Requirement:
With the pictures removed, please write out every line below exactly as given.

Top of Stored data

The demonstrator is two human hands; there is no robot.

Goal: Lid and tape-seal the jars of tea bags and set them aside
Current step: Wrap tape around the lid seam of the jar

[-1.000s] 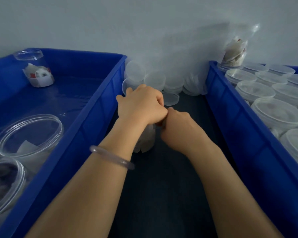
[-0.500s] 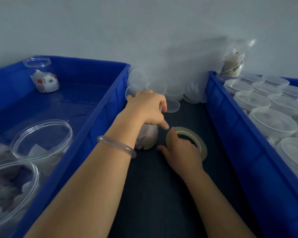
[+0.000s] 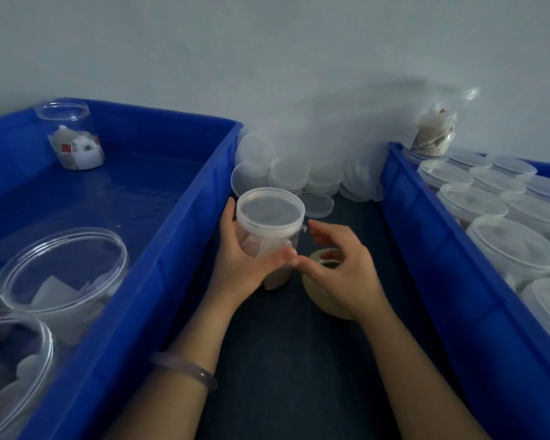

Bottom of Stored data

Answer for the task:
The demonstrator is two human hands; there is no robot.

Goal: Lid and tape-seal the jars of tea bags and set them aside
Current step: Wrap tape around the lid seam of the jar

[-1.000s] 
[-0.500s] 
[+0.000s] 

Nothing else belongs in the answer.